#### [Given data]
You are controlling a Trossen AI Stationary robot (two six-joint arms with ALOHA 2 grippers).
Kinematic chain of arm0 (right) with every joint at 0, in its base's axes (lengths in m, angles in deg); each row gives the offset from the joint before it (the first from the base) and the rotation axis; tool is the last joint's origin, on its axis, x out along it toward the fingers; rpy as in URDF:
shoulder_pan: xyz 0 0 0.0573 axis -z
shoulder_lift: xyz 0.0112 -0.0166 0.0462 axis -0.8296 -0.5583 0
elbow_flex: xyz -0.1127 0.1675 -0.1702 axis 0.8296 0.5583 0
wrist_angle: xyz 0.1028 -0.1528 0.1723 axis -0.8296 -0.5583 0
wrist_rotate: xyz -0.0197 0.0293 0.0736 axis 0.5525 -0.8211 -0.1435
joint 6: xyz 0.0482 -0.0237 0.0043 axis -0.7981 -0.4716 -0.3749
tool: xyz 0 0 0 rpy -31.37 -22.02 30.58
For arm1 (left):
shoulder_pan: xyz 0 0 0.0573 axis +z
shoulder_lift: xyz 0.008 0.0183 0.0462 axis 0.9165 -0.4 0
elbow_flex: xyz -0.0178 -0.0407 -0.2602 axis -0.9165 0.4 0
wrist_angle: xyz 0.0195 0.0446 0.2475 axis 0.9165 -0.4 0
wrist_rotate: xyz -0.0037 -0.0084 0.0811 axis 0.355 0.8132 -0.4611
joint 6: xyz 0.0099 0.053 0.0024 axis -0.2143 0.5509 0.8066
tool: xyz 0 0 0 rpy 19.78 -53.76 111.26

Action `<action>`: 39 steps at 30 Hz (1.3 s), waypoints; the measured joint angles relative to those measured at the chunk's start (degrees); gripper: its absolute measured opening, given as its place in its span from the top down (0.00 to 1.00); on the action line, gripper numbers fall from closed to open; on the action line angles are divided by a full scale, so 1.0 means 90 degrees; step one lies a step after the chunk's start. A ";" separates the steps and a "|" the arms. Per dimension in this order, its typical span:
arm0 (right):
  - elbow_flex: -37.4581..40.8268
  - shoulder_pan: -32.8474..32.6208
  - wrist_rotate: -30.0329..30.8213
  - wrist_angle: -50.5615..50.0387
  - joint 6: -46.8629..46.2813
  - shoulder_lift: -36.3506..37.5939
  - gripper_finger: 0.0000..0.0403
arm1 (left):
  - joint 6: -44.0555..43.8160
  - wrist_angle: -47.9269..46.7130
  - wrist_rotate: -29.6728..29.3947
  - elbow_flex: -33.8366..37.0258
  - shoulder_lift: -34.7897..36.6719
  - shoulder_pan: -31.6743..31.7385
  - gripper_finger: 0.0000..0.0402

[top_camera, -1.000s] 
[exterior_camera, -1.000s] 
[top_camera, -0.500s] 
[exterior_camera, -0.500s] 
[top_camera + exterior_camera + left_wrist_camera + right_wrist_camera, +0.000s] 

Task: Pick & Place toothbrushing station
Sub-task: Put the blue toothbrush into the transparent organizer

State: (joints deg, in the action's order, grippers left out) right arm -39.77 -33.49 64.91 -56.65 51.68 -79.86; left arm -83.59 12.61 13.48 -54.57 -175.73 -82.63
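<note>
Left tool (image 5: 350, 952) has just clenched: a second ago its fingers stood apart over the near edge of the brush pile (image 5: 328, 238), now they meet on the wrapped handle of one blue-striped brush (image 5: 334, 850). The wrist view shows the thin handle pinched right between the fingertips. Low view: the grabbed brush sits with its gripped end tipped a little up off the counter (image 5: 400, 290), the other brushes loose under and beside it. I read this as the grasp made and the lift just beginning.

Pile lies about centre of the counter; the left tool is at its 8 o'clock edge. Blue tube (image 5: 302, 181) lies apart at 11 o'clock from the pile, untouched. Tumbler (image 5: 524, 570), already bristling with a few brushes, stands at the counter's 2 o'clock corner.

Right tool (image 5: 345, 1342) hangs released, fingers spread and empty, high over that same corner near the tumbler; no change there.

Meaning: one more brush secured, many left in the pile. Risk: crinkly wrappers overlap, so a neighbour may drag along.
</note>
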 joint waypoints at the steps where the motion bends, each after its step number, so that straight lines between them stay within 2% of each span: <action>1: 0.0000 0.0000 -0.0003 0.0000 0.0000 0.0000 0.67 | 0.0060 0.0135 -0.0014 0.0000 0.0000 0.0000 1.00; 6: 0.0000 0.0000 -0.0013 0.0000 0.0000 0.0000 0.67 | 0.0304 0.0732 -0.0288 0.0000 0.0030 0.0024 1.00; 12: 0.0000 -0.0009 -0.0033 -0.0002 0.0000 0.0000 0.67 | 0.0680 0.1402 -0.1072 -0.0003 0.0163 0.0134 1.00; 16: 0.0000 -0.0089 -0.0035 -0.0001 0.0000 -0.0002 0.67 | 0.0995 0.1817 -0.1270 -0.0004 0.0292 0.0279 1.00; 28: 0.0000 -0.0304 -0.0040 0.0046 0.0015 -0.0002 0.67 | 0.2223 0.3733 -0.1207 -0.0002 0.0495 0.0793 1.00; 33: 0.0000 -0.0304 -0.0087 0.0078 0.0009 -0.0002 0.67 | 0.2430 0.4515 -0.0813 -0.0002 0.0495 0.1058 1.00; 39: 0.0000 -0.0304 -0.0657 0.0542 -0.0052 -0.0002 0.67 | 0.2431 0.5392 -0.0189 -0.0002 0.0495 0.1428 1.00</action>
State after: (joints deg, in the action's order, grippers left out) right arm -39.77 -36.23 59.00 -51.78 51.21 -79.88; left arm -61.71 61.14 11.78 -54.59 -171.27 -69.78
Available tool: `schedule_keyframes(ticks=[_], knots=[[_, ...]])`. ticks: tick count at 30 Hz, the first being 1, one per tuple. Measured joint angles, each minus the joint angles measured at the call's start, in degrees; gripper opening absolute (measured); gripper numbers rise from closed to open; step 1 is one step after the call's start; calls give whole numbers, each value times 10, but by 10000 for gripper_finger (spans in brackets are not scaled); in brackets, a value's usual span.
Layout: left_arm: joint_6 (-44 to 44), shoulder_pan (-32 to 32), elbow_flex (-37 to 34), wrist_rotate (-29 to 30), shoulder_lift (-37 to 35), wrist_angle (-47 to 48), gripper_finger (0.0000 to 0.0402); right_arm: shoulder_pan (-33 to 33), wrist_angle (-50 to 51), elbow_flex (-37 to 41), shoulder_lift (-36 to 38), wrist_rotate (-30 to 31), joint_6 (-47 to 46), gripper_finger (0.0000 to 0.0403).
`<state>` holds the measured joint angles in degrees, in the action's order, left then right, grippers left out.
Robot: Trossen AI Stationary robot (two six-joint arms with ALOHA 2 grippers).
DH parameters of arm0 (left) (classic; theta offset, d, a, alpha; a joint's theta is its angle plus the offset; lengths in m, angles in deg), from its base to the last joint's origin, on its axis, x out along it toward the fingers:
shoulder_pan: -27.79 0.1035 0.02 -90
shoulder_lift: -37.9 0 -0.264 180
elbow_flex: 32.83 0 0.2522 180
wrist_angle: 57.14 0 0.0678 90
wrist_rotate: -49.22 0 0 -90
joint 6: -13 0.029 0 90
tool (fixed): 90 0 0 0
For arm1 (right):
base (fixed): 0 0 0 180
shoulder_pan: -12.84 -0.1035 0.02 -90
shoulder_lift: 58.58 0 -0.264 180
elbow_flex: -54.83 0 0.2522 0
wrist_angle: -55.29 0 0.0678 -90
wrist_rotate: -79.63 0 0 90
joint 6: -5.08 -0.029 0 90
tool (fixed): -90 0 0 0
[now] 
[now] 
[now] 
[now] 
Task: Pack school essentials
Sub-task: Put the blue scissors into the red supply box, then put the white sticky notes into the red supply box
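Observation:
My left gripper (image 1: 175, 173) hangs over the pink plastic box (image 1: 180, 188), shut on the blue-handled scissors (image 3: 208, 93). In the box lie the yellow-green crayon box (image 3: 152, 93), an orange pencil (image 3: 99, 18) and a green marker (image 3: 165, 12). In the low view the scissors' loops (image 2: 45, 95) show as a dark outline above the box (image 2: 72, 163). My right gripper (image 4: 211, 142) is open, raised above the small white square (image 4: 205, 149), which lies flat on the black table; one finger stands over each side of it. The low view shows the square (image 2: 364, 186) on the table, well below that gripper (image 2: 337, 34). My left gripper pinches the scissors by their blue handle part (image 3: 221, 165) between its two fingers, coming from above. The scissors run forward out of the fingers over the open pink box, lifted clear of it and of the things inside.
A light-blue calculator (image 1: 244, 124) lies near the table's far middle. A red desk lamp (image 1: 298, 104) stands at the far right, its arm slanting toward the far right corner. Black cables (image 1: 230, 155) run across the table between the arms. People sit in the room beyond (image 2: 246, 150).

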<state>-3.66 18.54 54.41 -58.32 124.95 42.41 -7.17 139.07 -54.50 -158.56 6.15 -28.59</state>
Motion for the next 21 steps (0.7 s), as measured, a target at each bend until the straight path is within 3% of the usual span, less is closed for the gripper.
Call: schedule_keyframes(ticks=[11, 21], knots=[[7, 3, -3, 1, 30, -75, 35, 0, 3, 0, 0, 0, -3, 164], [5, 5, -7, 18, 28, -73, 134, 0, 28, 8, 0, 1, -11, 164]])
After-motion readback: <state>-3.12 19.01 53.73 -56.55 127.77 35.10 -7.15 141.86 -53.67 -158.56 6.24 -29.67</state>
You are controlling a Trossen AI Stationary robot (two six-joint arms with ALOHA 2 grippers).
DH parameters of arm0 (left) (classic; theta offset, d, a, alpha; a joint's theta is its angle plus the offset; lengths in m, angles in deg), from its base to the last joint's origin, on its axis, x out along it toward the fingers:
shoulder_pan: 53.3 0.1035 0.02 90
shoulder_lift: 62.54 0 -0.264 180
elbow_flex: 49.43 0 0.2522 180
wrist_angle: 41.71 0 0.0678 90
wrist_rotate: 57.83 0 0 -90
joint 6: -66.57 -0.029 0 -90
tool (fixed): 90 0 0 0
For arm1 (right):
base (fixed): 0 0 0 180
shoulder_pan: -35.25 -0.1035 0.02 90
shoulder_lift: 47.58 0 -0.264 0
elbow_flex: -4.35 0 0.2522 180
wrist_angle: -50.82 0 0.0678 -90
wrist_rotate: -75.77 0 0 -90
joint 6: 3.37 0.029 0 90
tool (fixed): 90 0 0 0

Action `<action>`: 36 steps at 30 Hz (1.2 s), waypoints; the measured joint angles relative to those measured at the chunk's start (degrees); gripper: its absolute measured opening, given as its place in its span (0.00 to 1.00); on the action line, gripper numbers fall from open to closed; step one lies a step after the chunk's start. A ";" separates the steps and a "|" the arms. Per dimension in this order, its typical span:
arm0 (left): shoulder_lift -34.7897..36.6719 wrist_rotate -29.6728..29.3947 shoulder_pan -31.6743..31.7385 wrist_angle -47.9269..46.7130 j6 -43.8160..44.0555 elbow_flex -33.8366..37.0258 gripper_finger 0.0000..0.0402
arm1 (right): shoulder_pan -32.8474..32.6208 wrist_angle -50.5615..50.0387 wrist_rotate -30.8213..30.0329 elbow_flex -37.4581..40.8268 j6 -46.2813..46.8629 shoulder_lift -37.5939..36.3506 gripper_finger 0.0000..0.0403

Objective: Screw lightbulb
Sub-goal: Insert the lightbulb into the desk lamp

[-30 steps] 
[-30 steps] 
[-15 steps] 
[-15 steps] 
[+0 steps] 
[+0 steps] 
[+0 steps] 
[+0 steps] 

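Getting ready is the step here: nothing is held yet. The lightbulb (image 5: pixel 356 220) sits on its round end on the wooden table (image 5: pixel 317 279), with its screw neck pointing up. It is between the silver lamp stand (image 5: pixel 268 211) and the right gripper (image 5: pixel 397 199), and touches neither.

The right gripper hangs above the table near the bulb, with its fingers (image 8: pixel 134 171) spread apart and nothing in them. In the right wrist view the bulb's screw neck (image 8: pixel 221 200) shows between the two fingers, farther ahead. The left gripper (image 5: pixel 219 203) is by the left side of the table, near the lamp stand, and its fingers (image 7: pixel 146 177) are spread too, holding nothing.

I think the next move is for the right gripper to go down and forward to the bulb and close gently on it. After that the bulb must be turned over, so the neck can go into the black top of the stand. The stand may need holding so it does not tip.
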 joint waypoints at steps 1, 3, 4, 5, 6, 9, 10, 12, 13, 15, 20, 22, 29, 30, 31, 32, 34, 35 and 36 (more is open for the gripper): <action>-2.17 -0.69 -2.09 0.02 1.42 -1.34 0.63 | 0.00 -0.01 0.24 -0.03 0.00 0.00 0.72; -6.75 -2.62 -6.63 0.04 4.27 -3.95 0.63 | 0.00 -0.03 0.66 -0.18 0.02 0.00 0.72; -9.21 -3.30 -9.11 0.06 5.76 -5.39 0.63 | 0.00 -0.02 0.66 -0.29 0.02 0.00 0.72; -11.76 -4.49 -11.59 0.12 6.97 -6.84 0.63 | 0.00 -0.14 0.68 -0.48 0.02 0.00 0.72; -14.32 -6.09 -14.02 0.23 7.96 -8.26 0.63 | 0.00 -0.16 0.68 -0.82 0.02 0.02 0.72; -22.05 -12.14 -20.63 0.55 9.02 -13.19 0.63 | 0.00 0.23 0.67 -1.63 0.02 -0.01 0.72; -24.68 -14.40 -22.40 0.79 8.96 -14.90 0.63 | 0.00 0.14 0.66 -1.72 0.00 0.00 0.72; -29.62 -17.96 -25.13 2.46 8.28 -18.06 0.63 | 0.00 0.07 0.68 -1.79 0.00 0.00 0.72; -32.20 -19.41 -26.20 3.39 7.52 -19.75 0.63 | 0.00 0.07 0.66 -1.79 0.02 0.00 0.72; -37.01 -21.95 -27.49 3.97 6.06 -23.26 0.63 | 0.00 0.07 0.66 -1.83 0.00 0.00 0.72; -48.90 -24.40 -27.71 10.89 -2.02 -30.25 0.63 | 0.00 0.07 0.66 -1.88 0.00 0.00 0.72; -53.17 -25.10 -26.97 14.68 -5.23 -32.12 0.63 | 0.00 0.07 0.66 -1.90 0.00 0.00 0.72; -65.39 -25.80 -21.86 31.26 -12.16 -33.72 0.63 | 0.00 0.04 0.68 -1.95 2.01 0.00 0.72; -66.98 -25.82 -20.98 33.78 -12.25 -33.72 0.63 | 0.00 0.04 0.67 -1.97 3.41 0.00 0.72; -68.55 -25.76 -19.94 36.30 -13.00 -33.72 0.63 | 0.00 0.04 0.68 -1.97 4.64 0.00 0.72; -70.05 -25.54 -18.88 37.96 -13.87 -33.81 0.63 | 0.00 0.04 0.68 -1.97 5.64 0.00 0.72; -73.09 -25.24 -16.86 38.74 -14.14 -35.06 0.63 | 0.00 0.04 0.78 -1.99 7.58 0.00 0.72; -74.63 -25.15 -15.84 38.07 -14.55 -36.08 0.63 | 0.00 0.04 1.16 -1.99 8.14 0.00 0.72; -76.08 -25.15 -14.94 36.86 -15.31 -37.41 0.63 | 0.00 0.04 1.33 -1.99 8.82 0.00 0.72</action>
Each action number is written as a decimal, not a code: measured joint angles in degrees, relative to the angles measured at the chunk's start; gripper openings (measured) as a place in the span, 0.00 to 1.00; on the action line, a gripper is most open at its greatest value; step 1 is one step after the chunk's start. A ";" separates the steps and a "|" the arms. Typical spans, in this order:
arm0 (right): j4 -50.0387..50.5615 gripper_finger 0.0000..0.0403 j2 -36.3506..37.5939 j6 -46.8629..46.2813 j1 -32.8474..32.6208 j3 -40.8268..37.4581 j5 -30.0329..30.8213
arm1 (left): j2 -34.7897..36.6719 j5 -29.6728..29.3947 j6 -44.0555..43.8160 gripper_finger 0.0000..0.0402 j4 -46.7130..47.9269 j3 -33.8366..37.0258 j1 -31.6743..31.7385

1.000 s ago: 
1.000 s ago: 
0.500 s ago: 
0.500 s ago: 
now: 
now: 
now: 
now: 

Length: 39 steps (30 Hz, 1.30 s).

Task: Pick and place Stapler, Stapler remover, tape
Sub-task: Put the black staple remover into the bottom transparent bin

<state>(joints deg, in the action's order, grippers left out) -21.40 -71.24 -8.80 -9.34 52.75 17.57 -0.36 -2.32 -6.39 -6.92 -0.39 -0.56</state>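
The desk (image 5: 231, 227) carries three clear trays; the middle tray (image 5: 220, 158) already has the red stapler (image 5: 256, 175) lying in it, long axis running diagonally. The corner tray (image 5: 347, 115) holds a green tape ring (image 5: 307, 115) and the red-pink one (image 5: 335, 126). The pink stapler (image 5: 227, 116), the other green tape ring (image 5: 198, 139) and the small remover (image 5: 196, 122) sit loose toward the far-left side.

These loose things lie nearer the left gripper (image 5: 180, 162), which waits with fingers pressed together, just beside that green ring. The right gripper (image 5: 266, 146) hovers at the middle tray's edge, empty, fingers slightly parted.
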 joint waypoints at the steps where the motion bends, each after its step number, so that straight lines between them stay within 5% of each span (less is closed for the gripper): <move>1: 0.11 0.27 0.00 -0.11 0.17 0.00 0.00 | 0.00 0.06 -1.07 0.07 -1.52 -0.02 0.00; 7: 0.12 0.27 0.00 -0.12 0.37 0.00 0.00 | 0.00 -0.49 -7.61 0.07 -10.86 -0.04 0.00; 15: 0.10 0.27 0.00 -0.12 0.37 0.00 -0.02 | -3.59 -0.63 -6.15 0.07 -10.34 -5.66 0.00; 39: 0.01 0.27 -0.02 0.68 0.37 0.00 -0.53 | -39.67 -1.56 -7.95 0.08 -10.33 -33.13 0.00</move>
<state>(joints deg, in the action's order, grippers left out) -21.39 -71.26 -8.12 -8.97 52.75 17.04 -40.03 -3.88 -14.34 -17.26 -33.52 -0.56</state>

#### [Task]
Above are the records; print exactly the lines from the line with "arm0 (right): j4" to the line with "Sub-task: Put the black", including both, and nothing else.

#### [Problem solution]
arm0 (right): j4 -50.0387..50.5615 gripper_finger 0.0000..0.0403 j2 -36.3506..37.5939 j6 -46.8629..46.2813 j1 -32.8474..32.6208 j3 -40.8268..37.4581 j5 -30.0329..30.8213
arm1 (left): j2 -34.7897..36.6719 j5 -29.6728..29.3947 j6 -44.0555..43.8160 gripper_finger 0.0000..0.0402 j4 -46.7130..47.9269 j3 -33.8366..37.0258 j1 -31.6743..31.7385

1.000 s ago: 
1.000 s ago: 
0.500 s ago: 
0.500 s ago: 
now: 
now: 
now: 
now: 

Length: 39 steps (30 Hz, 1.30 s).

Task: Pick and place Stapler, Stapler remover, tape
Sub-task: Put the black staple remover into the bottom transparent bin

The answer to this exercise is complete.